=== Assigned task ===
Skip all pictures; return exactly the lines from the one containing "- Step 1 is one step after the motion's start" through the end of the data.

=== Raw data ===
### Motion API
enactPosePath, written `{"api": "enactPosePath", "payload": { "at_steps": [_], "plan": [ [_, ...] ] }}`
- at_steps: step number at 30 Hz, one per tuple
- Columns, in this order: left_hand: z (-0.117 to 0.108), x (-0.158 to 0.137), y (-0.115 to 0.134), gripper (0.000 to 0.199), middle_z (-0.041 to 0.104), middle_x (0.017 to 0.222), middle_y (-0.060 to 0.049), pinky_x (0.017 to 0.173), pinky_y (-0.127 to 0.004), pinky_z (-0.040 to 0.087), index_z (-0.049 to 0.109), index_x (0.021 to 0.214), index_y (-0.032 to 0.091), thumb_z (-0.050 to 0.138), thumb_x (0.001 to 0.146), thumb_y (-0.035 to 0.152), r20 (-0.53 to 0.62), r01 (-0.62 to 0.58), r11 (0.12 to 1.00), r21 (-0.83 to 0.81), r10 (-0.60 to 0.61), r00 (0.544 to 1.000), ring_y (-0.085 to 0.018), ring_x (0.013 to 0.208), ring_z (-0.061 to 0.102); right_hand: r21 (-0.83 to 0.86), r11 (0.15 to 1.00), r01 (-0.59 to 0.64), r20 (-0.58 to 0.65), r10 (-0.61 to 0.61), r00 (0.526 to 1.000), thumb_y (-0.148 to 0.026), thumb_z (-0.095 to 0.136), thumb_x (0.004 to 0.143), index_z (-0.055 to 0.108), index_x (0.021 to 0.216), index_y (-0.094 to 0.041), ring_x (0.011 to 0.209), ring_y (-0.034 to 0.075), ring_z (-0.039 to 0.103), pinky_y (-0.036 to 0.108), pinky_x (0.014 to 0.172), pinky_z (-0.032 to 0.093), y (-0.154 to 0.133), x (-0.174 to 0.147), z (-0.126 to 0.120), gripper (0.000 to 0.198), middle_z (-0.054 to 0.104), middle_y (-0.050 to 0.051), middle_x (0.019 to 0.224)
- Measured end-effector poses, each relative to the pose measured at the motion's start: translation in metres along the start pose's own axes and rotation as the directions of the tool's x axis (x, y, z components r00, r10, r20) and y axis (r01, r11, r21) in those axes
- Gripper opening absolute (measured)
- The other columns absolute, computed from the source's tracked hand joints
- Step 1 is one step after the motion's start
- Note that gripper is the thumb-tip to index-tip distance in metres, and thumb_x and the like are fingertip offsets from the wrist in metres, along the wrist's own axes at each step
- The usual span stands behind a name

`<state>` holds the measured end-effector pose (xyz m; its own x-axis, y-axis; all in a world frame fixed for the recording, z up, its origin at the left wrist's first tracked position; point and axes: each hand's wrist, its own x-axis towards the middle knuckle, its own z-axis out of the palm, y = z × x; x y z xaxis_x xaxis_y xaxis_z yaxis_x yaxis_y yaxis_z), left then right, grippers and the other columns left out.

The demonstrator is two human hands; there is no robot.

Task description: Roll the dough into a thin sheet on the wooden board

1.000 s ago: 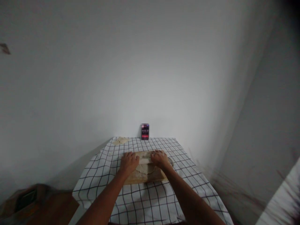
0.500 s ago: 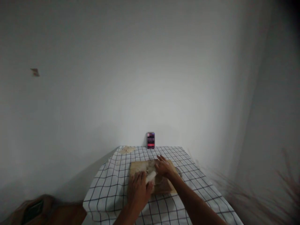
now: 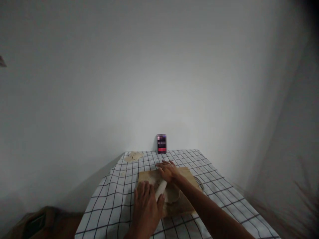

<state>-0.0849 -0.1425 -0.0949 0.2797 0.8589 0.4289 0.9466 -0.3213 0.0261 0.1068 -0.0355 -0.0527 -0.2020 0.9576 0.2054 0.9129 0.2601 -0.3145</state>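
Observation:
A pale rolling pin (image 3: 161,190) lies at a slant across a flat, thin sheet of dough (image 3: 173,195) on a wooden board (image 3: 183,207). My left hand (image 3: 147,205) rests over the pin's near end, fingers stretched forward and thumb out to the right. Over the far end lies my right hand (image 3: 167,170), its fingers extended to the left and not wrapped round the pin. Both palms hide the pin's ends. Part of the dough is covered by my hands and the pin.
A black and white checked cloth (image 3: 107,205) covers the table. Flattened dough pieces (image 3: 134,156) lie at its far left corner. A dark, pixelated upright object (image 3: 161,144) stands by the wall. Something thin and curved (image 3: 199,183) lies right of the board.
My right hand has shifted left and a little away from me, and the pin now lies at a steeper slant. More of the dough's round edge shows. The camera view has moved slightly.

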Motion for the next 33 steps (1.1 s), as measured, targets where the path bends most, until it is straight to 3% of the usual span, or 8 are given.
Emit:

=== Task solution ===
- Step 1 is one step after the motion's start
- Note that gripper is the thumb-tip to index-tip distance in metres, and thumb_x and the like are fingertip offsets from the wrist in metres, along the wrist's own axes at each step
- The usual span stands behind a name

`<state>` holds the measured end-effector pose (xyz m; its own x-axis, y-axis; all in a world frame fixed for the recording, z up, its origin at the left wrist's first tracked position; point and axes: each hand's wrist, its own x-axis towards the middle knuckle, its own z-axis out of the palm, y = z × x; x y z xaxis_x xaxis_y xaxis_z yaxis_x yaxis_y yaxis_z), left then right, grippers and the other columns left out.

The demonstrator is two human hands; there is no robot.

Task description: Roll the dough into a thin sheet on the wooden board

1.000 s ago: 
0.500 s ago: 
now: 

<state>-0.0849 -0.1425 -0.0949 0.2797 0.8589 0.4289 0.9466 -0.3213 0.0261 0.1068 -0.0355 -0.0527 -0.2020 0.9576 0.2054 0.9129 0.2601 -0.3145</state>
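Observation:
A pale rolling pin (image 3: 161,190) lies at a slant across a flat, thin sheet of dough (image 3: 173,195) on a wooden board (image 3: 183,207). My left hand (image 3: 147,205) rests over the pin's near end, fingers stretched forward and thumb out to the right. Over the far end lies my right hand (image 3: 167,170), its fingers extended to the left and not wrapped round the pin. Both palms hide the pin's ends. Part of the dough is covered by my hands and the pin.
A black and white checked cloth (image 3: 107,205) covers the table. Flattened dough pieces (image 3: 134,156) lie at its far left corner. A dark, pixelated upright object (image 3: 161,144) stands by the wall. Something thin and curved (image 3: 199,183) lies right of the board.
My right hand has shifted left and a little away from me, and the pin now lies at a steeper slant. More of the dough's round edge shows. The camera view has moved slightly.
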
Motion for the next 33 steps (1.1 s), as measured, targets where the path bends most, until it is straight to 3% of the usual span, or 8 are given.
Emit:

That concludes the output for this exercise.